_Instructions to follow:_ Make an exact copy of the data below, leaving out every picture.

-*-

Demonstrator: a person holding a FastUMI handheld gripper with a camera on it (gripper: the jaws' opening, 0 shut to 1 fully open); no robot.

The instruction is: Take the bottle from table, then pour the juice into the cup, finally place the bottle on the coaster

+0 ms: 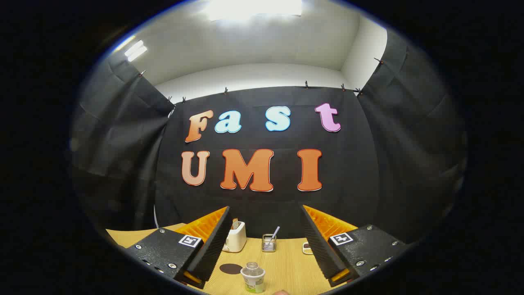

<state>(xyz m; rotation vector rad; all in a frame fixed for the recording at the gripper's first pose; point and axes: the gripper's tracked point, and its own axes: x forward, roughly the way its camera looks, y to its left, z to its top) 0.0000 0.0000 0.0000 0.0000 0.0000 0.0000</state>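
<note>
- The bottle (253,277) is seen upright on the worktop (286,262), between and below the fingers, ungrasped.
- A dark round coaster (230,268) lies just beside it.
- The hand-held gripper (266,246) is spread wide, holding nothing.
- The taking step is judged pending; lowering around the bottle is called for.
</note>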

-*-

_Exercise output:_
Demonstrator: a person holding a FastUMI handheld gripper with a camera on it (gripper: the jaws' opening, 0 shut to 1 fully open); no robot.

The instruction is: Take the bottle from table, then pour the juice into the cup, finally place the bottle on the coaster

+0 ms: 

<state>(xyz m; rotation vector rad; all in a frame fixed for the recording at the gripper's first pose; point and axes: the gripper's tracked point, and its own axes: x forward, roughly the way its camera looks, y to its left, z to its top) 0.0000 0.0000 0.0000 0.0000 0.0000 0.0000</state>
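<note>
- The bottle (253,277) is seen upright on the worktop (286,262), between and below the fingers, ungrasped.
- A dark round coaster (230,268) lies just beside it.
- The hand-held gripper (266,246) is spread wide, holding nothing.
- The taking step is judged pending; lowering around the bottle is called for.
</note>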

Nothing more is needed to complete the output.